Civic and political matters have always claimed a generous share in his interests, and Mr. Poehler has given the most praiseworthy service to his community during three years' service as an alderman, and is now in the midst of his service as mayor of the city, to which office he was elected by a pleasing majority on April 2, 1912. His administration thus far has been marked by a service of the same order that is characteristic of a man of his ideals and integrity, and he has amply justified the wisdom of the people in calling him to such an office. Mr. Poehler is a stanch Republican, and has given worthy service to his party throughout his more mature years.
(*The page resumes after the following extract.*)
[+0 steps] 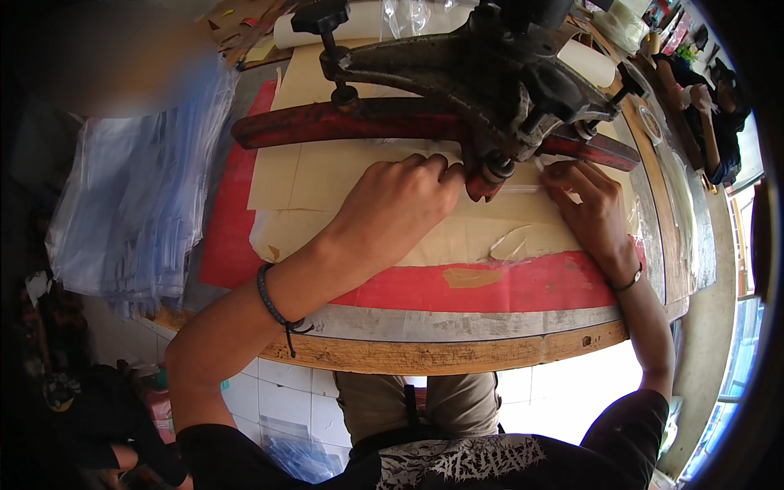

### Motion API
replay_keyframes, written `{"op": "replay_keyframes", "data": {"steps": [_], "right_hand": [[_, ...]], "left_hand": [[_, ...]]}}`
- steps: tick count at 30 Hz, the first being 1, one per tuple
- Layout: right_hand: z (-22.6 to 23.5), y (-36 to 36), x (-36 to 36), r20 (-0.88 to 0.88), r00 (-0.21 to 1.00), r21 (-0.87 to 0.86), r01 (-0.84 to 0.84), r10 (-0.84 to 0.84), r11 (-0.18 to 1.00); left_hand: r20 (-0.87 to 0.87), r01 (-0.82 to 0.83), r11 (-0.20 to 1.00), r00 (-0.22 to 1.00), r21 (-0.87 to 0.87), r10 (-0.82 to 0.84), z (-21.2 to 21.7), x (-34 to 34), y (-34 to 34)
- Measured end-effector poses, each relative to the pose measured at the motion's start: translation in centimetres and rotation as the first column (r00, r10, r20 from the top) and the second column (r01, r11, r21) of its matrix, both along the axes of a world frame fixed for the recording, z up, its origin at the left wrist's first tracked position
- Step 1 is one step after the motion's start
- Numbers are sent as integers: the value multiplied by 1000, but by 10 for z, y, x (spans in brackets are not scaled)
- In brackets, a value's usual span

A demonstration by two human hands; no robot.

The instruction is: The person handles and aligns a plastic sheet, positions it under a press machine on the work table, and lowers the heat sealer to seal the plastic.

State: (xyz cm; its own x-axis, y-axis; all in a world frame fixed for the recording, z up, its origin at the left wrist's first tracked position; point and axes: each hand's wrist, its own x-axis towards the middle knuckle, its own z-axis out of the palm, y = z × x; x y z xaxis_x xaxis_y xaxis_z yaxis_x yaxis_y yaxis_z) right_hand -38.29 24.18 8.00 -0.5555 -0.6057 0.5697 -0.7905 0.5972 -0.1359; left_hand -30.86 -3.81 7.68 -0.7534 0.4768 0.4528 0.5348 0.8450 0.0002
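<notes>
My left hand (412,192) is closed, with its fingers curled under just left of the red pointed foot of a press. What its fingertips hold is hidden. My right hand (586,196) pinches at the other side of that foot, and a bit of clear plastic (539,163) shows at its fingertips. Between the hands a thin, clear plastic strip (521,189) lies across the tan sheet (327,175). Over both hands stands the dark metal press head (441,69) with black knobs, carrying a long red bar (359,122).
A tall stack of clear plastic sleeves (139,196) sits at the left. Red sheeting (392,290) lies under the tan layer, near the table's wooden edge (457,349). Behind the press are white rolls (351,26). Another person (710,106) sits at the far right, another at lower left.
</notes>
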Motion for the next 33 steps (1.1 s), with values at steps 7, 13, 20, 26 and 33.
{"op": "replay_keyframes", "data": {"steps": [7,13,20,26,33], "right_hand": [[2,1,0,16,1000,5,-2,2,1000],[5,3,0,65,998,49,-8,5,999],[2,2,-2,37,999,39,-7,6,999],[5,1,1,53,999,62,1,-4,998],[5,-1,2,68,997,50,18,-21,999]], "left_hand": [[-11,1,1000,1000,5,-1,-1,-1,0],[-11,8,1000,1000,8,-7,-1,-1,0],[-6,-1,1000,1000,-3,1,0,-1,0],[2,6,1000,1000,-3,-6,1,-1,-1],[-7,4,1000,1000,-9,-4,0,0,-1]]}}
His fraternal relations are represented chiefly by his membership in the Masonic order, in which he is affiliated with the A. F. & A. M., Blue Lodge and Chapter.
Mr. Poehler was married on April 25, 1885, in Prairie du Chien, to Miss Louisa Stuckey, the daughter of an old pioneer family of Crawford county, and to them have been born three children,-Mabel, Nellie and Helen.
RAMUS ORSTED GOTTFREDSON. In the death of Mr. Gottfredson in 1901, the city of Kenosha lost a successful merchant, a valuable and use- ful citizen, and a man of whose success in life was not only large, but was earned by qualities of character which are always admirable.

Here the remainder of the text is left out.